A partir da decisão, o Exército deve também abster-se de incluir tópicos análogos em seus novos formulários e de promover questionamentos públicos e generalizados sobre a temática política e religiosa no âmbito do quartel. Determina-se, por fim, que adote tratamento nacionalmente uniformizado quanto à seleção de recrutas, respeitada a livre manifestação do pensamento político e religioso. Em caso de descumprimento, fica prevista multa no valor de R$ 10 mil para cada violação comprovada.

MPF investiga novos casos de tortura
No último dia 29 de abril, o MPF instaurou Inquérito Civil (IC) para investigar práticas reiteradas de tortura contra recrutas do mesmo Batalhão. Segundo o Serviço Social do Hospital das Clínicas de Jataí (GO), 11 jovens, entre 18 e 19 anos, deram entrada naquela unidade de saúde alegando fraqueza e tontura, alguns deles já com sintomas de hipotermia. Os recrutas teriam passado mal após serem submetidos a intenso treinamento físico e, em alguns casos, a agressões.
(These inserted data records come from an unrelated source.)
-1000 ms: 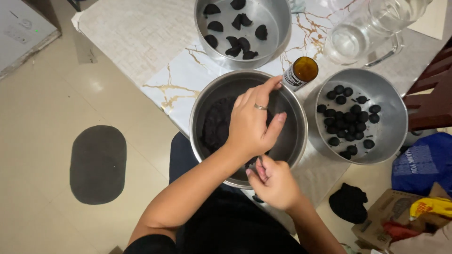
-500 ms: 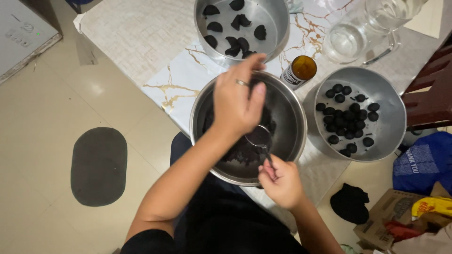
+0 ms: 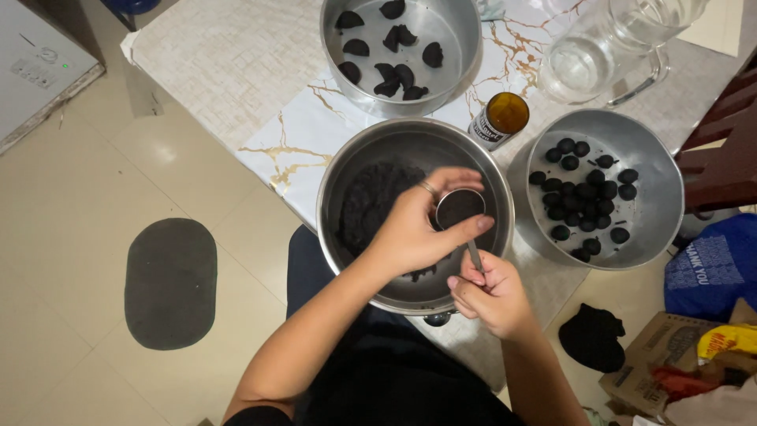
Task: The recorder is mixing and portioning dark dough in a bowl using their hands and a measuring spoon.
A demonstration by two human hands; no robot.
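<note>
Right, both hands over the middle bowl (image 3: 339,158) now. R hand (image 3: 490,293) is at the near rim, fingers clamped round the thin handle of a small metal scoop (image 3: 460,208), which sits level inside the bowl w/ dark mix packed in it. L hand (image 3: 414,229) comes in across the bowl, fingers together and curled over the scoop's left edge, thumb stretched out just below it, touching the rim; ring on one finger. Whether it grips or only presses, can't tell. More dark mix (image 3: 371,201) heaped on the bowl's left side. Back bowl (image 3: 457,31) holds a few flat dark pieces, well apart. Right bowl (image 3: 658,197) holds lots of small dark balls, bunched tog. Amber jar (image 3: 500,120) stands btwn the three bowls, open. Glass jug (image 3: 599,47) at the far right, by the table (image 3: 229,71) edge.
</note>
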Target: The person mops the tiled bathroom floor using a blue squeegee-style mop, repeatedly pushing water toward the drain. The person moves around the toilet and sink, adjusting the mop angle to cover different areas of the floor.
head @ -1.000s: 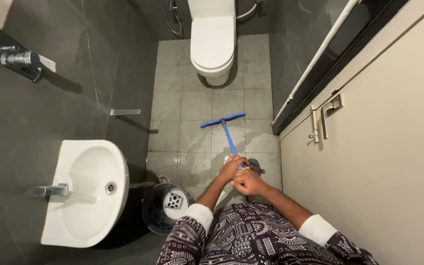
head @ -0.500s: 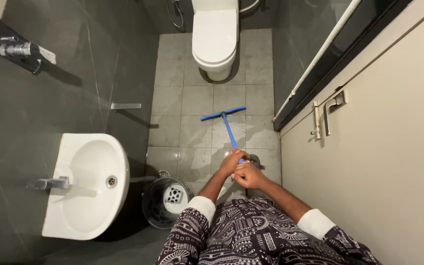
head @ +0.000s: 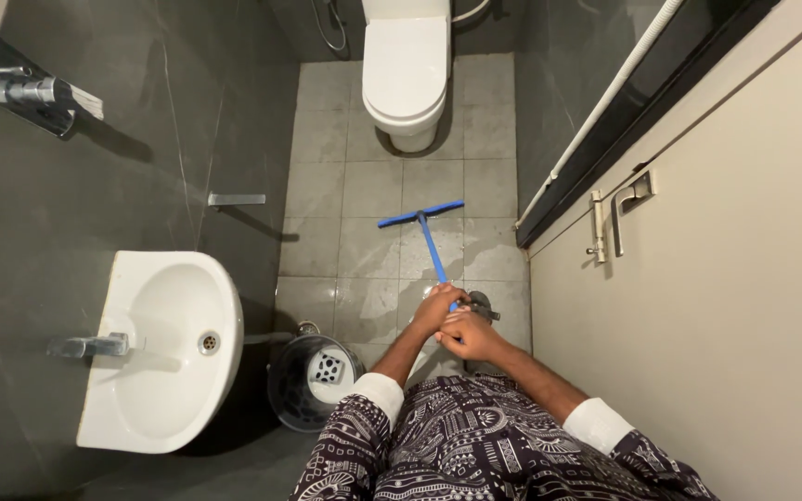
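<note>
A white sink is hanging on the dark wall at the left, and a round bucket is standing on the floor just beside it. The left hand is closing around the near end of a blue squeegee, and the right hand is gripping the handle just below it. The squeegee's thin straight handle is slanting away to a narrow crossbar blade resting on the wet grey tiles, before the white toilet.
</note>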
O episódio, amplamente divulgado pela mídia, segue sob investigação. O procurador da República Jorge Luiz Ribeiro de Medeiros voltou a afirmar que nenhum treinamento, por mais rígido que seja, justifica a prática de tortura. “Esperamos que o EB encerre de vez em suas dependências qualquer prática de discriminação, maus tratos ou tortura. Tais práticas são ainda mais indevidas quando pautadas sob viés político ou ideológico e, tendo por base, uma suposta ‘análise’ de informações previamente exigidas nas fichas de inscrição dos recrutas”, conclui o procurador. Com informações da Assessoria de Imprensa do MPF.